Le projet s’inscrit pleinement dans le portefeuille d’OUEST Architecture. Le bureau travaille presque exclusivement sur des rénovations et des transformations, souvent dans des contextes où l’existant est à la fois robuste et complexe. La maison de Jan Haerens apparaît comme une synthèse de cette pratique : conservation de l’enveloppe, ajout d’une structure bois, et dosage précis de la lumière comme de la verdure. Elle est aussi, forcément, un projet plus personnel. « L’avantage et l’inconvénient de concevoir sa propre maison, c’est qu’on peut tout remettre en question en permanence », confie-t-il. « Le processus décisionnel prend plus de temps, parce qu’on n’est jamais tout à fait sûr de soi. C’est pourquoi j’ai fait appel à des collègues à différents moments, pour confronter nos idées et ouvrir de nouvelles pistes. »

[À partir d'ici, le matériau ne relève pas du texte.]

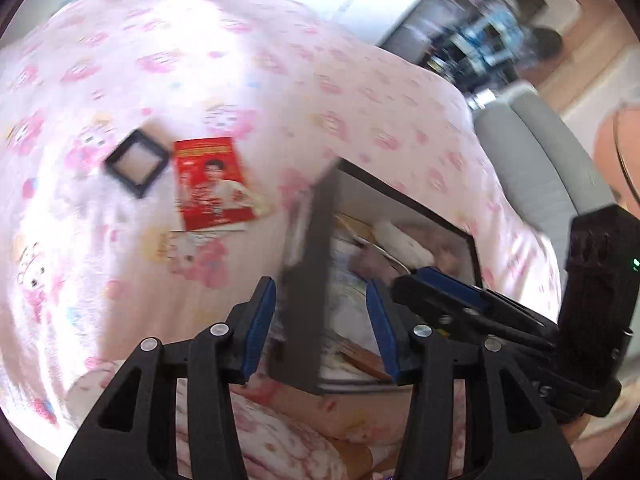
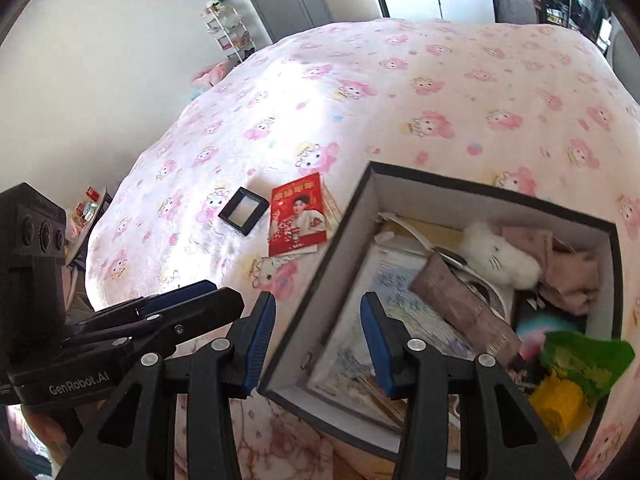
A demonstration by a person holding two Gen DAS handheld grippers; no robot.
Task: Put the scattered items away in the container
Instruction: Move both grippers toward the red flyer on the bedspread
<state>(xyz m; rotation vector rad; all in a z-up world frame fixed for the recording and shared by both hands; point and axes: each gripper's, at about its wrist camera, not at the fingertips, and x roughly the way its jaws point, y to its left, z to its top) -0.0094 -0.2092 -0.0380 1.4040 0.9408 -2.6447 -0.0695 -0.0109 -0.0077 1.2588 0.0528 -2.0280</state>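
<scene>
**2 items left on the bedspread, both grippers empty**

The next pickup is best made on the red booklet (image 2: 297, 216) or the small black square frame (image 2: 243, 210), which lie just beside each other on the pink bedspread (image 2: 440, 92), left of the dark-rimmed box (image 2: 340, 240). A flat booklet is probably best taken by 1 edge. The box already holds a white plush toy (image 2: 500, 256) and other things. The left gripper (image 1: 320, 320) is spread wide and the right gripper (image 2: 318, 340) partly; nothing is gripped by either, though the box wall shows between both jaws.
</scene>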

Une maison comme laboratoire

Comme beaucoup de maisons d’architectes, le projet a aussi servi de laboratoire. Au rez-de-chaussée, un sol en briques recouvre la dalle isolée et le chauffage au sol — un choix que Jan Haerens proposerait moins facilement à un client « ordinaire ». Les briques ont été poncées pour former un revêtement presque tactile, robuste mais raffiné. L’escalier, lui aussi, est une pièce unique, conçue en collaboration avec l’entrepreneur : une véritable charnière spatiale entre les niveaux.

Au quotidien, Jan Haerens observe comment la lumière, la température et les usages se manifestent dans la maison. « Les premières semaines, je passais mon temps à regarder par où le soleil entrait », raconte-t-il. « En réalité, on ne peut jamais tout prévoir sur un plan. En vivant ici, nous apprenons beaucoup sur la lumière, la ventilation et le confort – des connaissances que nous mettrons à profit lors de prochaines rénovations. »

En toute simplicité, le projet montre ainsi comment un intérieur d’îlot dense à Bruxelles peut devenir un lieu de vie durable et agréable, sans effacer les traces du passé.